*Your instructions:* Your task is to copy each line of the records that includes the string "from".

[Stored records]
════════════════════
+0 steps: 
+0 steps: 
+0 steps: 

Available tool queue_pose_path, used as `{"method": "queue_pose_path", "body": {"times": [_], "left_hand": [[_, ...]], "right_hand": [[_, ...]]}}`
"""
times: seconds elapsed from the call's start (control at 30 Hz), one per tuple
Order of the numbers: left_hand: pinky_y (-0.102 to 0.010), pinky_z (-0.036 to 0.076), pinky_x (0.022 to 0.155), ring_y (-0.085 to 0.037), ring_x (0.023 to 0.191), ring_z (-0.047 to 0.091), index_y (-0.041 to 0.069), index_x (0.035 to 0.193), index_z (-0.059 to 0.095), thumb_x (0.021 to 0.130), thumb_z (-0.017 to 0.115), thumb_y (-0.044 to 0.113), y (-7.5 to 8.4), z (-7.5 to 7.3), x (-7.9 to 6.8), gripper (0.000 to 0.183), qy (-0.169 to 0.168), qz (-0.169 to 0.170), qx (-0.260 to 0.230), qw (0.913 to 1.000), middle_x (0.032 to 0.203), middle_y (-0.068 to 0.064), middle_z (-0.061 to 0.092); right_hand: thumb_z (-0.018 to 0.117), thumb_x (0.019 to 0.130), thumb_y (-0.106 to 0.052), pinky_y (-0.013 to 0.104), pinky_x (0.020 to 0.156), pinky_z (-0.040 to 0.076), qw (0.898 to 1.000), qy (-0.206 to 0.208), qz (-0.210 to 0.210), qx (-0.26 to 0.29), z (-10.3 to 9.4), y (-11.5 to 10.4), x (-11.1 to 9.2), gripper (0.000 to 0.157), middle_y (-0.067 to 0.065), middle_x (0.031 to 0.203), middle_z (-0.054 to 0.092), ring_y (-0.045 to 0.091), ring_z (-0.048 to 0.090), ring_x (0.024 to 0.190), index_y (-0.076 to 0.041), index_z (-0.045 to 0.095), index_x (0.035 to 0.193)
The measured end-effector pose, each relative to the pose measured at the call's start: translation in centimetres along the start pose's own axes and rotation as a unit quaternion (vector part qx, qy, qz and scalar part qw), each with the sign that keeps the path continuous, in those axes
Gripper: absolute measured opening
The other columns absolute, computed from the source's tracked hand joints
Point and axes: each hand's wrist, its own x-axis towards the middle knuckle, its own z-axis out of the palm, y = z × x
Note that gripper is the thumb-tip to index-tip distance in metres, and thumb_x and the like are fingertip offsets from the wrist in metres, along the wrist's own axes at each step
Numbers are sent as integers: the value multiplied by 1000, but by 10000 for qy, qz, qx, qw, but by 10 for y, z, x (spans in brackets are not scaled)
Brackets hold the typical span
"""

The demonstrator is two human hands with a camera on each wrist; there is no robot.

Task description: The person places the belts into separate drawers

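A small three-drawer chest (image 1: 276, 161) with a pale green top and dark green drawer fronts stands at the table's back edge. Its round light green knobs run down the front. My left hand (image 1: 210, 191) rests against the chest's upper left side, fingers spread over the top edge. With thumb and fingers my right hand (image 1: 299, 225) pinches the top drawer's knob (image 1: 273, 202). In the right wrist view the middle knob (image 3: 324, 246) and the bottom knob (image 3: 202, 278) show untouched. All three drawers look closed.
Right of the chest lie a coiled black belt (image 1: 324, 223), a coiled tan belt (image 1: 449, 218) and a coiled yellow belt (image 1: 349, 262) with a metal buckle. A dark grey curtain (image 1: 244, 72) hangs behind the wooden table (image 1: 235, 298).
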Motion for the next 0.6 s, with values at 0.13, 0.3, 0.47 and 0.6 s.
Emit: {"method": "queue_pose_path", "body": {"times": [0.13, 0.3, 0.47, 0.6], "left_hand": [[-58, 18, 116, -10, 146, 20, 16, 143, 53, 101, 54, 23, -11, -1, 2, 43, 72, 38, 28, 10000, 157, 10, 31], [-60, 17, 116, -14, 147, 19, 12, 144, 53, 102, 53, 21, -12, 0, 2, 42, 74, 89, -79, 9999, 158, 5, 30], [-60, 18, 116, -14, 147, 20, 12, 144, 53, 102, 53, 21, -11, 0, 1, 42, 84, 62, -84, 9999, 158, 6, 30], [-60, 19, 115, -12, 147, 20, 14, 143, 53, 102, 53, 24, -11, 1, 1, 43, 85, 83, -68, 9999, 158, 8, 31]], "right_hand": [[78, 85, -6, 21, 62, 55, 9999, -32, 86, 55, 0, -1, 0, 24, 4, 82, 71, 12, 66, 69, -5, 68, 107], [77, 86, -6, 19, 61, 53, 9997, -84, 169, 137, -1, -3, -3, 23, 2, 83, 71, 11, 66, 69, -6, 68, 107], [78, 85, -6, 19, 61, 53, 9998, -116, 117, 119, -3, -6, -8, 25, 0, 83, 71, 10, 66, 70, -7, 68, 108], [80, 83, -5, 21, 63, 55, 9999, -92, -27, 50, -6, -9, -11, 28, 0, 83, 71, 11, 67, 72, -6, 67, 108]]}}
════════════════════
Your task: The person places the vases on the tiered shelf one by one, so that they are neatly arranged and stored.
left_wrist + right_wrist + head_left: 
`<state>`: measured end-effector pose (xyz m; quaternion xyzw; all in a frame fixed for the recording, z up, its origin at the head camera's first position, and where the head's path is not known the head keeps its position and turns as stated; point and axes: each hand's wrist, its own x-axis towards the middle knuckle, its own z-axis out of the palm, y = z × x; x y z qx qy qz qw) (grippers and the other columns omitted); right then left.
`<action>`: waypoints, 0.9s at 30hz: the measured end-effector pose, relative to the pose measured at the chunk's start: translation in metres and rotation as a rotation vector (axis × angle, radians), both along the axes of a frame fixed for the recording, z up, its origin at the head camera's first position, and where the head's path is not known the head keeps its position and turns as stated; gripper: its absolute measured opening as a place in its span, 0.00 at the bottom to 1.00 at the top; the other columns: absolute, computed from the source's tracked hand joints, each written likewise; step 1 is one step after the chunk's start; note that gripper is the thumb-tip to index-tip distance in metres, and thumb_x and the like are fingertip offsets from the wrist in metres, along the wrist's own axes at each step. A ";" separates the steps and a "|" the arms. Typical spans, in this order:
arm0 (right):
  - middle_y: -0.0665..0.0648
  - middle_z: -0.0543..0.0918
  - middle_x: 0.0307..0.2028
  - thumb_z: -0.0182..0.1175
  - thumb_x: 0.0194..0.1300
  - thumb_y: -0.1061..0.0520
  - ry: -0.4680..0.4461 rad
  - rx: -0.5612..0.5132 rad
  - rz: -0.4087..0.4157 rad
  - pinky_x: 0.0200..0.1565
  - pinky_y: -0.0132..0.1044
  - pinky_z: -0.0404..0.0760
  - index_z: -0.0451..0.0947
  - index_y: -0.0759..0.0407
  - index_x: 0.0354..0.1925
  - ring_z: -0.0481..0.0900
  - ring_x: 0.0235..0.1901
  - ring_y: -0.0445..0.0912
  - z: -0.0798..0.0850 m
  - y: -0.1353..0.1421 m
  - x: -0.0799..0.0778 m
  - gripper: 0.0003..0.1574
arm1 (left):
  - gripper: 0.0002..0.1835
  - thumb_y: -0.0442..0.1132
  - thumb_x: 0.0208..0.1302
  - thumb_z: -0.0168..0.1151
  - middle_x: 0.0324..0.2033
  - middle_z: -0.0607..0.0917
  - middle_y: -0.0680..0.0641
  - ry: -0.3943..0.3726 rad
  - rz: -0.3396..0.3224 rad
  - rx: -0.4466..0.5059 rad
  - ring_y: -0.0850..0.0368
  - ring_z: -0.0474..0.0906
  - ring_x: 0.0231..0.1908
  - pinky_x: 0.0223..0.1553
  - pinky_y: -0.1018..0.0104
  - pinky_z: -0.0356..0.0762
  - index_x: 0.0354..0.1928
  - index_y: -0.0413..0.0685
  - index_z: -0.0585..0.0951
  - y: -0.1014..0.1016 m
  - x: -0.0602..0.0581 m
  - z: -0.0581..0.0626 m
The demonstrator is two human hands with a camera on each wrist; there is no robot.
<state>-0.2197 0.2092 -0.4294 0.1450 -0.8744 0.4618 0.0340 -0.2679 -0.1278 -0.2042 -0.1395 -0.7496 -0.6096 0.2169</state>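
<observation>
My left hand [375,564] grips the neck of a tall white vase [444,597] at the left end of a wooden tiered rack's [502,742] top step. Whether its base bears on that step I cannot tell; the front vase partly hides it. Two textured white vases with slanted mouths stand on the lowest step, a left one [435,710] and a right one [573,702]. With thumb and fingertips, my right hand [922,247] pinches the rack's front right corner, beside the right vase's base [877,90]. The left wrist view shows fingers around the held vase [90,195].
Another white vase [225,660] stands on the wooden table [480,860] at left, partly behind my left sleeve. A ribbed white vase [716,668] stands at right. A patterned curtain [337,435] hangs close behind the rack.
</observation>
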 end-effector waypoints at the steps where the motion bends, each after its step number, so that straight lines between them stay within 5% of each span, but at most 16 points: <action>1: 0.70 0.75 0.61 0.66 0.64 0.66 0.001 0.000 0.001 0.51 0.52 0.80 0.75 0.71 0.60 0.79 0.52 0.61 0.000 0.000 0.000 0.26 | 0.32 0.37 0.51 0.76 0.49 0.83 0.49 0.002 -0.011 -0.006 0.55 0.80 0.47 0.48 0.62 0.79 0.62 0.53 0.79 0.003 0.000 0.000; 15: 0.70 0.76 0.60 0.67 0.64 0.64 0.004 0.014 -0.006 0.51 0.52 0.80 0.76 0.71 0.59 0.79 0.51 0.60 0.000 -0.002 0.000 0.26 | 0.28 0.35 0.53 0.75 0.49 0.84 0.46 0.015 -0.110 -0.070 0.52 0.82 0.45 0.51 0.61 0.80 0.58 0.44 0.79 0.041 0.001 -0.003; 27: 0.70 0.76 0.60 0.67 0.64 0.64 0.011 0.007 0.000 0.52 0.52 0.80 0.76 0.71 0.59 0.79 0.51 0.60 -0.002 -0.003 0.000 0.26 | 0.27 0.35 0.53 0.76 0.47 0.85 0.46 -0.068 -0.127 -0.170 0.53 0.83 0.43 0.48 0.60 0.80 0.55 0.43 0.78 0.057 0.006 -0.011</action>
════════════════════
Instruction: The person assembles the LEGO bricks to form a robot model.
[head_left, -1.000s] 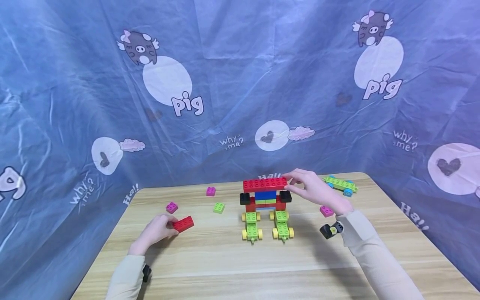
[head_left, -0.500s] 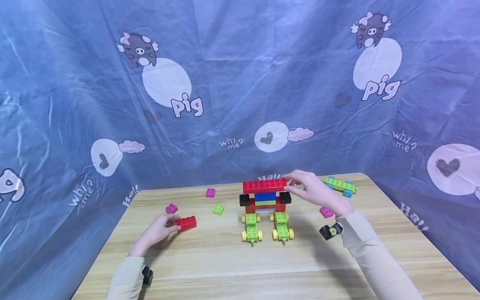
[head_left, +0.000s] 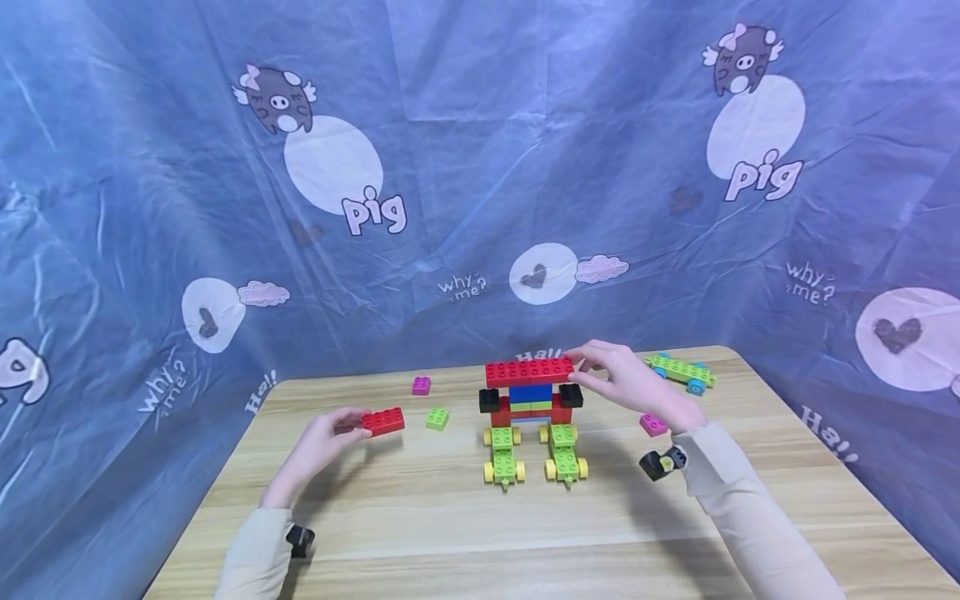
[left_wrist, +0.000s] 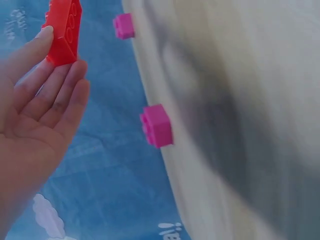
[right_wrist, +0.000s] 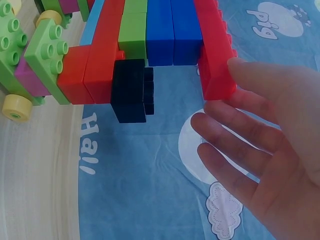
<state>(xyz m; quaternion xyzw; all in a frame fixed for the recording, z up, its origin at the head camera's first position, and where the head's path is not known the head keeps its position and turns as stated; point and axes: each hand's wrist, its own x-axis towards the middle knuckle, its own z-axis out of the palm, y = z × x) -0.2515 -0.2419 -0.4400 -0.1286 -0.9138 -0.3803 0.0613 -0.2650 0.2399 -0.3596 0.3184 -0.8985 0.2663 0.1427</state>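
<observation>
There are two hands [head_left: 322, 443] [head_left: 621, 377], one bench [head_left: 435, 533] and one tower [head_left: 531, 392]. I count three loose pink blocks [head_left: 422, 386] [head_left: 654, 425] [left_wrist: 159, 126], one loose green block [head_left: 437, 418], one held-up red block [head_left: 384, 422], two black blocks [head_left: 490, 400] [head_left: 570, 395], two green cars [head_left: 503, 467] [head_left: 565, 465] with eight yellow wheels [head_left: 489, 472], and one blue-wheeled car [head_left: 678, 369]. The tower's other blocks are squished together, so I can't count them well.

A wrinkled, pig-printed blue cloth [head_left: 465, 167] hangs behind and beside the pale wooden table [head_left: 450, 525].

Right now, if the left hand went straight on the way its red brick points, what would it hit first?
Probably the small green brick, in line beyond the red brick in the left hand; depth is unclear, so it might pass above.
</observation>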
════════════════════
*Result:*
times: seconds elapsed from the call's start (control at 30 Hz), one per tuple
The other columns absolute, computed from the source's tracked hand joints
Note that gripper is the thumb-tip to index-tip distance in metres, and thumb_x and the like are fingertip offsets from the wrist in metres, along the wrist's own axes at each step
`<action>`: waypoints, 0.9s at 30hz: the measured end-effector pose, relative to the pose measured at the chunk's start: translation in metres and rotation as a rotation vector (axis × angle, radians), both along the axes of a frame fixed for the recording, z up, its origin at the head camera's first position, and where the head's path is not known the head keeps its position and turns as stated; gripper: its absolute measured opening as a place in its span, 0.00 at the bottom to 1.00 at the top; the other columns: absolute, computed from the source's tracked hand joints, each written likewise; step 1 is one step after the chunk's start; note that gripper is the thumb-tip to index-tip distance in metres, and thumb_x and the like are fingertip offsets from the wrist in metres, along the wrist's own axes at each step. A ";" separates the steps and a "|" the arms. Typical spans, in this order:

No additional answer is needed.